In any given day, she might have a cabinet-level meeting, talk to parents or community members, field phone calls from principals, deal with personnel issues, attend community events or talk with attorneys.

Every three months, Moody meets with various district leaders anywhere between half a day and a full day just to talk about progress on the strategic plan.

“One of the things I’m most proud of is developing a very focused strategic plan and aligning all our strategies out toward our strategic plan,” she said.

Moody said she also tries to spend a lot of her time visiting the district’s schools.

“My favorite part of the job is talking to students about their work,” she said.

“I think I like it because it’s very fast paced – a lot of interaction with different kinds of people, which I enjoy,” she said, adding that she finds it difficult to “find time to just relax.”

“If I’m not moving, I’m asleep,” she said.

Moody said she likes to think strategically, speak in front of groups, plan and organize.

“I don’t like the politics of my job, but I know it’s necessary,” she said. 

Finding a balance is “the hard part” of the job,” she said. “You’re constantly focusing in a different mindset.”

Moody said the highlight of her year was developing the district’s new strategic plan, which focuses on literacy and providing engaging work and instruction through problem-based learning and technology.

The Literacy Summit, which reached out to community partners for help setting up homework centers, as well as the International Society for Technology in Education, were highlights for moody as well.

“We took about 160 teachers to a national technology conference in Atlanta,” she said. ”To see their excitement and listen to their level of collaboration to learn new and best practices and then to watch them present those to their colleagues at the Back-to-School Conference was very exciting.”

Finding an agreement between the school board and county commissioners to fund a central office, changes at Knox Middle and a new elementary school was one of Moody’s greatest victories, but the mediation leading up to the agreement was also one of her biggest challenges.

Moody also hired a large portion of the district’s administrators within the last year.

“We’ve built a really solid administrative team that I’m very proud of,” she said.
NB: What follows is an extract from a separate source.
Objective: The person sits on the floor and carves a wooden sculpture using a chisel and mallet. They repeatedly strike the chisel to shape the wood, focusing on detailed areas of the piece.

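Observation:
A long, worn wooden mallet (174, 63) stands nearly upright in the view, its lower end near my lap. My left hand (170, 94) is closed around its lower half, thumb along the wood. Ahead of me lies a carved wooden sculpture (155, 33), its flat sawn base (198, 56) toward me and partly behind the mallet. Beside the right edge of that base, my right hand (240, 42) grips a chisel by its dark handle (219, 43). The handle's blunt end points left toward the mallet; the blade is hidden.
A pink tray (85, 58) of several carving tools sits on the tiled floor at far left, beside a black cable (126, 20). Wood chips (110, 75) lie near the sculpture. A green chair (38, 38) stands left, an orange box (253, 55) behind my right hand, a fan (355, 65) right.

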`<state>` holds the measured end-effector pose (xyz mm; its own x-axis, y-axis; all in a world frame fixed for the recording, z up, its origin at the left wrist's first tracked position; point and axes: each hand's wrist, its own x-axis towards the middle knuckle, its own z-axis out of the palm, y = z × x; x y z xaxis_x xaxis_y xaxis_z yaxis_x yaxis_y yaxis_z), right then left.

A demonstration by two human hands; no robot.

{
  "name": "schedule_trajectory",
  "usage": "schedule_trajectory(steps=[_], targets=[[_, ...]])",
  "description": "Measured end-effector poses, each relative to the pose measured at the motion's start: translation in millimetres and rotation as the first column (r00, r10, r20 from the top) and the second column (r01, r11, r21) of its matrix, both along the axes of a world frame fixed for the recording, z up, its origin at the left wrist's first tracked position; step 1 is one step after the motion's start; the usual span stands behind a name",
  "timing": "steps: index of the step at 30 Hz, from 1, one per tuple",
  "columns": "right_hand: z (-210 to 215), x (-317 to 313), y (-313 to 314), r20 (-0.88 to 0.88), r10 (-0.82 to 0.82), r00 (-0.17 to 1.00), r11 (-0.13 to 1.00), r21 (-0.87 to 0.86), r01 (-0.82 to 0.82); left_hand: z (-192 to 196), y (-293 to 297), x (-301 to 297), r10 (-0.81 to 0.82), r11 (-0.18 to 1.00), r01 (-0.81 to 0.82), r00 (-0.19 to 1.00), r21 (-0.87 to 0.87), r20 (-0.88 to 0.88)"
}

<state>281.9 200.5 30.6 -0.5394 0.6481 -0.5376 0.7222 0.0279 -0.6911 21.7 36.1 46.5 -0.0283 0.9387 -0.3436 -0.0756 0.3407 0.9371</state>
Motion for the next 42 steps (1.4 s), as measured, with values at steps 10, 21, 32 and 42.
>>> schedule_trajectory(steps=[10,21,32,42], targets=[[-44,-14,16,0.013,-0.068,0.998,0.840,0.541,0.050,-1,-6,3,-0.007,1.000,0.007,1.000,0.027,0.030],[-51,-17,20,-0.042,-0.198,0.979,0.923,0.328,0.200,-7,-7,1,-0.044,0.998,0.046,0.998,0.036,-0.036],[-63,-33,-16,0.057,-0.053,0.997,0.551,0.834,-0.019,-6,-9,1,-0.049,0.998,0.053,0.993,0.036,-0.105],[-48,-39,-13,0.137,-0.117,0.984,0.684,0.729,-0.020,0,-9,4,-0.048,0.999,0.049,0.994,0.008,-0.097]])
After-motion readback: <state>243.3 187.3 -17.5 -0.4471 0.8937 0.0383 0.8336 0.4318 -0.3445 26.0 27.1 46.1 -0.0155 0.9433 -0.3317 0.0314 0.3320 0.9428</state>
At the same time, the district needs “to do a lot of work on systems,” Moody said, adding that the number or new administrators certainly factors into that.

“The biggest challenge overall,” Moody said, “is trying to understand why our students aren’t achieving at a higher level and then to set goals to make improvement.”

She said the biggest changes she’s implemented have been the one-to-one digital conversion, literacy framework, problem-based learning and a focus on collaboration.

All of the district’s high school students have a laptop to use for the entire school year. Middle school students will receive iPads before they leave for winter break, and third-, fourth- and fifth-graders will receive their iPads sometime in the spring.

Moody oversaw the creation of the literacy framework, which defines literacy and provides tools for the district’s teachers to teach the subject students are struggling with most.

“We’re just starting to begin our work on how problem-based learning really plays out in the classroom,” Moody said, adding that they’ve provided professional development for teachers on the new teaching style.

She also said the district is “redesigning classes” with collaboration in mind, so that students learn how to “share as a group and work as a team.”

Over the next year, Moody said she hopes to form an education foundation to fund professional development, continue to analyze and tweak how teachers use their time in the classroom based on data and “raising a culture of high expectations and rigor.”

“This year’s been a year about trying to build trust,” Moody said. “I’m still trying to do that.”

Moody said one of the biggest things she’s noticed is that Rowan County is a “very philanthropic community, willing to donate their time, money and talent.

“It would be hard to name the number of people who have asked me how they can help,” she said.

“The business community has a true sense of how important education is to growing the economy and they’re more than willing to roll up their sleeves and be a partner in improving our education system,” she added.

Moody grew up in Ruffin, a small community in Rockingham County near the Virginia-North Carolina border, and is a graduate of North Carolina State University. She’s worked in Raleigh and across the rest of the state, as well as in Virginia. Before she accepted the position with the Rowan-Salisbury School System, Moody was superintendent of the Rock Hill School System in South Carolina.

When she accepted the job with the Rowan-Salisbury School System, Moody said everything moved really quickly.

“My house sold the very next day in Rock Hill,” she said. “We found a house in Landis and moved in immediately.”

They only stayed in a hotel for a few days.

Moody said that she’s enjoyed trying to make the new house “a home” by working in the yard and decorating.